Liquid transmission pipelines do not actually need flow control anywhere.
When you say "liquid transmission pipelines" you do not include i.e. reactor feed pipelines, right? Because flow control is required there.

You mean just moving liquids e.g. from one tank to another?

RE: Flow Control for

(OP)
Sorry. Correct; not including any process feed, such as reactor feeds, cooling and heating systems, lube oil lines. I understand the need for specific rate control of chemical and thermal processes in those types of systems.

Basically tank to tank, cross country transfer of crude oil, gasoline, diesel, kerosene, LPGs.

As these companies do,

http://www.colpipe.com/home/about-colonial/system-...
http://www.transmountain.com/product-shipped-in-pi...


RE: Flow Control for

Some pipelines have pressure limits which must be observed. In some cases the pumps are capable of producing a discharge pressure higher than that limitation. If the pump is not on a VFD, then a regulating valve must be used.

RE: Flow Control for

(OP)
Absolutely, a relief valve and PCV, which generally at the scales I'm accustomed to, are far cheaper than VFDs, electric motor drives and the electric power generators to run them.


RE: Flow Control for

(OP)
The generators running on crude oil have a fuel to wire efficiency that hit far harder than the measly few % a VFD could ever save on the pumps.


RE: Flow Control for

I am working in Tank Farm project now, with total 44 Tank , and there is no flow control here,

customer designing that for process loading/unloading to or from ship/truck/main plant, they just maintain the pressure in the pipe-line.

as far as I know, flow control is not required if the process only for transmission the product,

RE: Flow Control for

(OP)
Excellent.
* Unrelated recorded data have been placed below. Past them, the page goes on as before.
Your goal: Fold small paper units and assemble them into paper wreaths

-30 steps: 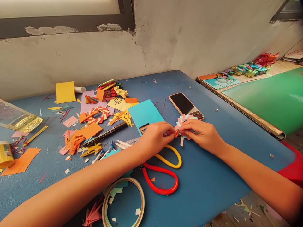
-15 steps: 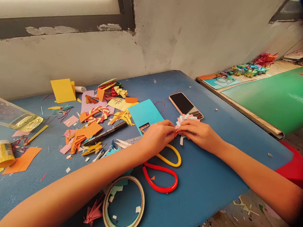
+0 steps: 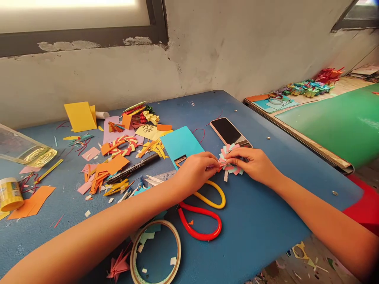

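Note:
A folded-paper ring of pink and pale mint pieces (image 3: pixel 228 151) is held between my two hands, just in front of the phone. My right hand (image 3: pixel 253 161) pinches its right side between thumb and fingers. At the ring's left edge, my left hand (image 3: pixel 199 167) has its fingertips closed together, with a bit of orange-red paper showing at them. A small pale strip hangs from the ring's lower edge. Below my left hand lie scissors with one yellow and one red handle (image 3: pixel 204 236), their blades partly hidden under my forearm. A blue sheet of paper (image 3: pixel 183 144) lies behind my left hand.
A phone (image 3: pixel 229 132) lies behind the ring. Near the front edge is a tape roll (image 3: pixel 132 252). A black marker (image 3: pixel 133 169), paper scraps, a red-and-yellow paper ring (image 3: pixel 130 141) and a yellow jar (image 3: pixel 11 195) cover the left side. A green-topped table (image 3: pixel 331 122) stands at right.
My right hand has shifted slightly, its fingers drawn back from the ring's left edge, so more of the ring shows. My left hand stays nearly in place. The camera view has tilted slightly.

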`<state>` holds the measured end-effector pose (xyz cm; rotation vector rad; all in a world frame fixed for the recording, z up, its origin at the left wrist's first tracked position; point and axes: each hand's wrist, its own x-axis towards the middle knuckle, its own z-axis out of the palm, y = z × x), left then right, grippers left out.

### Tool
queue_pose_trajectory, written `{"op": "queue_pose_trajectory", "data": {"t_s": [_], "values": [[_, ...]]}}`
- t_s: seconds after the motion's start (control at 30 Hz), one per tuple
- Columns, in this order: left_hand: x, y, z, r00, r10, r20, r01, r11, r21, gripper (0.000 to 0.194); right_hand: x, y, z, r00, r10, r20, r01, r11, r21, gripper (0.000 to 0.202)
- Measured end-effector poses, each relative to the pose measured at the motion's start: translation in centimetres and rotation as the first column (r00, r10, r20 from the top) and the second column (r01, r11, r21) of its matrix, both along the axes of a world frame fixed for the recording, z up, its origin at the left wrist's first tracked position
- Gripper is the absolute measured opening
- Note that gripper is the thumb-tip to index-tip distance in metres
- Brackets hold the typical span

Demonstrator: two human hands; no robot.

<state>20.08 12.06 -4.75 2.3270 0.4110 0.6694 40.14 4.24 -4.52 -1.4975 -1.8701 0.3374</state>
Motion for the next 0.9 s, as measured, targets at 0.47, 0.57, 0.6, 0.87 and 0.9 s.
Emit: {"op": "queue_pose_trajectory", "data": {"t_s": [0.47,0.57,0.6,0.87,0.9], "values": [[0.07,-0.15,0.04,1.0,-0.028,0.008,0.028,0.999,0.043,0.015,0.06,0.3,-0.15,0.979,0.164,0.119,-0.174,0.981,0.082,0.017],[0.13,-0.15,0.08,1.0,-0.011,-0.011,0.011,0.999,0.043,0.016,0.13,0.26,-0.16,0.979,0.167,0.118,-0.177,0.981,0.078,0.019],[0.14,-0.16,0.09,1.0,-0.011,-0.013,0.012,0.999,0.045,0.016,0.15,0.25,-0.12,0.98,0.162,0.117,-0.172,0.982,0.076,0.019],[0.15,-0.28,-0.21,0.998,-0.035,-0.048,0.043,0.985,0.167,0.019,-0.25,0.4,-0.01,0.947,0.168,0.272,-0.2,0.975,0.094,0.016],[0.16,-0.28,-0.28,0.998,-0.037,-0.059,0.047,0.982,0.181,0.02,-0.31,0.42,-0.04,0.938,0.162,0.305,-0.201,0.974,0.101,0.016]]}}
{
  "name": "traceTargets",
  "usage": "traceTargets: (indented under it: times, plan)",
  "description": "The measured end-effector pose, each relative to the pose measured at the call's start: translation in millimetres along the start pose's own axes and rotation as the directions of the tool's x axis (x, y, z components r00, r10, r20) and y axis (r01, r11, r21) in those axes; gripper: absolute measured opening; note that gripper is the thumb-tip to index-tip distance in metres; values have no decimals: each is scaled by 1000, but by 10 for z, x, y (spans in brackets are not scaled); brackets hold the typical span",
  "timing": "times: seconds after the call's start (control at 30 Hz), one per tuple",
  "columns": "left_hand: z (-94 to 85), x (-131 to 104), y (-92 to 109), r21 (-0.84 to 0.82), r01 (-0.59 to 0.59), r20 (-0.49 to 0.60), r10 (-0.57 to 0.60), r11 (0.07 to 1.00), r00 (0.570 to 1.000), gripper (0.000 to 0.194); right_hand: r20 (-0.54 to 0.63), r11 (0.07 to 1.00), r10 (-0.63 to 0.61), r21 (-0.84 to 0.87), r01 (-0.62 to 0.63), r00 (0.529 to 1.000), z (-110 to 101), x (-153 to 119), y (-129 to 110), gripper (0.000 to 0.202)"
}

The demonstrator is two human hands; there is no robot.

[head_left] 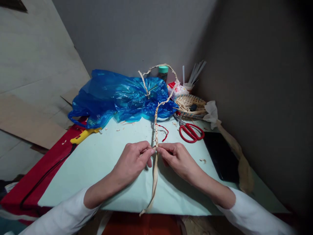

I agree. If you simply keep pressures within high and low limits, you will be able to move far more products much faster. VFDs only slow you down. I'd rather run at the design flow / sweet spot, 24/7, valve wide open, pump at sync speed. If I can't, hopefully it won't be for long, so I don't mind a little inefficiency if I have to close a valve a little bit. What I don't want is somebody deciding to turn the flowrate down, walking off and running for the next couple of months at reduced capacity.